Try it:
Write out every line below that includes the word "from".

Available data:
--------------------------------------------------

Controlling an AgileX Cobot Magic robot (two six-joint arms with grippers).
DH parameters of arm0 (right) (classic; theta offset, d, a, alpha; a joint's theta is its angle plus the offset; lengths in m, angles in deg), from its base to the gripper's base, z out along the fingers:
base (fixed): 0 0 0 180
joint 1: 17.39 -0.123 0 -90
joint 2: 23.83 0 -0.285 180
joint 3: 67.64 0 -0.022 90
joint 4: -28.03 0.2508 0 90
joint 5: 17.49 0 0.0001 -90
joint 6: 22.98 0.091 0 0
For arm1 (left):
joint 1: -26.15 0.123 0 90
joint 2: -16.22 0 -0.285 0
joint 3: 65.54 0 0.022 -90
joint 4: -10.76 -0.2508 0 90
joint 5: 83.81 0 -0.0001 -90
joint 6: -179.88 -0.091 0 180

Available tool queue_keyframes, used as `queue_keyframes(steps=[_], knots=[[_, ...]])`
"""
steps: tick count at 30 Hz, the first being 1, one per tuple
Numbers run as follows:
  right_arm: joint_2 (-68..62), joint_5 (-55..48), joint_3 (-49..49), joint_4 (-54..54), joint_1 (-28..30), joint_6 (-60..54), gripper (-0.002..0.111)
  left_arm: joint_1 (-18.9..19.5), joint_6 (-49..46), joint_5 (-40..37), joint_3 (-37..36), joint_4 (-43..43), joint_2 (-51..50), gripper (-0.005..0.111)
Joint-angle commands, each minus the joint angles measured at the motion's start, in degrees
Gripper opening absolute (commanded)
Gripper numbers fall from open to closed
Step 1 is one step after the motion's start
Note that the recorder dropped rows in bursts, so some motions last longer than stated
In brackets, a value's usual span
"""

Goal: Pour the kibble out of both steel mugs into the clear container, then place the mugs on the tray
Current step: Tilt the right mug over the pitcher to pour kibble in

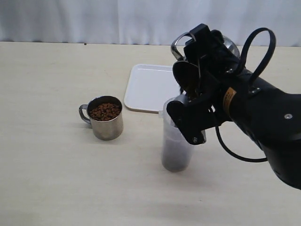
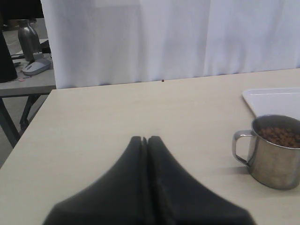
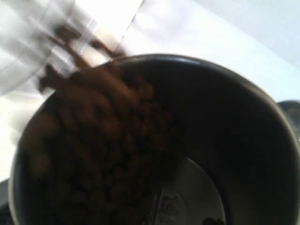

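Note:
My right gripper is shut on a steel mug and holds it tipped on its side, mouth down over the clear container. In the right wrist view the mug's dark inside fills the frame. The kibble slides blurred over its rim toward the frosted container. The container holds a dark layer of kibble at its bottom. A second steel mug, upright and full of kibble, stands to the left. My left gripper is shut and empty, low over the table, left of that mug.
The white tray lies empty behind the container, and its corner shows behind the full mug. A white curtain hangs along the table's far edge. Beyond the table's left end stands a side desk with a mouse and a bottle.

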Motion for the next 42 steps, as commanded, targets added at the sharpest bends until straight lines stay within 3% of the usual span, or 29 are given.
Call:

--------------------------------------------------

Exercise answer:
DH parameters of arm0 (right) (classic; theta offset, d, a, alpha; a joint's theta is its angle plus the offset; lengths in m, angles in deg), from its base to the gripper's base, z out along the fingers:
Gripper numbers fall from open to closed

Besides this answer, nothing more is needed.